Every single like or share or comment, every cheerful thumbs up – each one means
a vast amount to me. The veterans whose experiences I am trying to illuminate
have gone through things I cannot imagine and seen things no human eye should
have to see. I have to put on my Best In Show hat for them. I grit my teeth and
strain every sinew. There are some things in life that matter. This matters.
As
I sit down, I think: today I will be efficient. I’ll get it done in an hour
flat. The temporal angels laugh their heads off. Four hours later, I’m still
sitting there, wrangling away. I feel glad that I have recorded the racing,
because there is no way I can stop now, even to have a peek at the big race at
York. Some of my best beloveds are running today, but dear Clever Cookie and
sweet Easton Angel and dazzling Limato will have to wait.
Down
in the field this morning, Darwin the Dog was chasing swallows. This feels to
me like a vast metaphor for something, but I’m not quite sure what. There is my
lovely thing, I think. Every day must have a lovely thing. If I can mark one
lovely thing, then I shall keep on sailing over this sometimes stormy sea.
At
this time of year, all the swallows stage a muster. They come from all over my
little patch – from my own shed, from the garage outside what was once my
mother’s house, from my sister’s old place, from down in the horses' field. In
May, when they arrived, there was one pair who flew around the set-aside as I
worked the mares. Now they have brought their friends down with them and fill
the air, practising their serious flying for the long journey to Africa. They
will leave soon, and that day of departure is always bitter-sweet for me. I
love to think of them going to their balmy winter quarters, but I miss them
sorely when they are gone. The sudden still where there was antic noise and
motion has a melancholy note.
As
the swallows flew, and Darwin danced, the three mares stood by their humans in
the open field and went to sleep on their legs. We decided that they must have
been up all night, partying. Three years ago, there was a techno techno rave up
in the next field, and we went down in the dark to see what they were making of
the flashing lights and thumping music. They seemed mildly amused. We’ve been
making slightly tragic jokes about them having techno parties ever since.
My
friend and I talked of cabbages and kings. Actually, we did not mention
cabbages. We talked of the swallows, and the comical dozing mares, and Alfred
Hitchcock, and Grace Kelly in High Society, and grammar, and the young people
of today. The two thoroughbreds and the Paint slept through it all.
I
felt a slight sense of shift this morning, a faint, glimmering sense of
possibility and renewed hope. Someone quite unexpected paid me a quite
unexpected compliment. It was brief, and low-key, and entirely heartfelt, and I
took it away and gazed at it and treasured it and wore it like a medal on my
chest. The man who paid it had absolutely no idea what he had just done, and I
could not have explained it to him. But it was my own personal best, my Olympic
gold, my mark of excellence.
What
he said to me was: ‘That helped.’
I
think: every day there must be one lovely thing. And every day, I would like to
go to bed knowing that I have said a single sentence, or made a small action,
or offered a piece of myself that helped.

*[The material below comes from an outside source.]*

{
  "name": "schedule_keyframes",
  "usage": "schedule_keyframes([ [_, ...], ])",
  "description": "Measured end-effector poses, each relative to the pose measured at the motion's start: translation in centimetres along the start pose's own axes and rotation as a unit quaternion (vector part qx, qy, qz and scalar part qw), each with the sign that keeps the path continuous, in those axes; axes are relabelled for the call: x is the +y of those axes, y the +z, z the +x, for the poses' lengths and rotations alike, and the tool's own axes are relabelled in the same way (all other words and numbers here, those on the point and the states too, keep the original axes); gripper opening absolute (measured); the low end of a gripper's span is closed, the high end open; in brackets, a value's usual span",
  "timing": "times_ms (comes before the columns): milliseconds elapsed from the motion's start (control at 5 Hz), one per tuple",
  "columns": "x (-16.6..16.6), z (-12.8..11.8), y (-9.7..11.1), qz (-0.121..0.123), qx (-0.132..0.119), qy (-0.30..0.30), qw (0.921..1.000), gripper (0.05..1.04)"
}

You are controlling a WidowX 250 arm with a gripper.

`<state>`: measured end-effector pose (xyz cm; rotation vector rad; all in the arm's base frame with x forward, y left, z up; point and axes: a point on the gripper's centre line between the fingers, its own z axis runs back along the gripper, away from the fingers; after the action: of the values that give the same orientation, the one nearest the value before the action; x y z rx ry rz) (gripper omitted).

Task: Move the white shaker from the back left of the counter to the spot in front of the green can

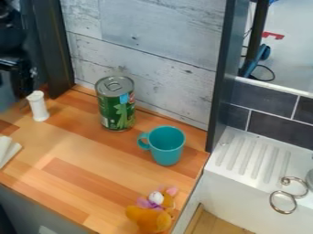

It’s odd how ambitions change with age. I used to want prizes and glory and the
admiration of my peers. Now I want one lovely thing and a feeling of having
been useful, even if that usefulness is so tiny that it can hardly be seen by
the naked eye. That will do for me.
And me
ReplyDeleteAnd me, as well. But you explain it better than I could :)
ReplyDeleteKnowing the type of chap who told you 'that helped', the compliment is not only that you helped him. There is a far bigger compliment in there that such a man trusted you enough to show you that vulnerability of needing & accepting help. You must be very special to those dear brave men & women.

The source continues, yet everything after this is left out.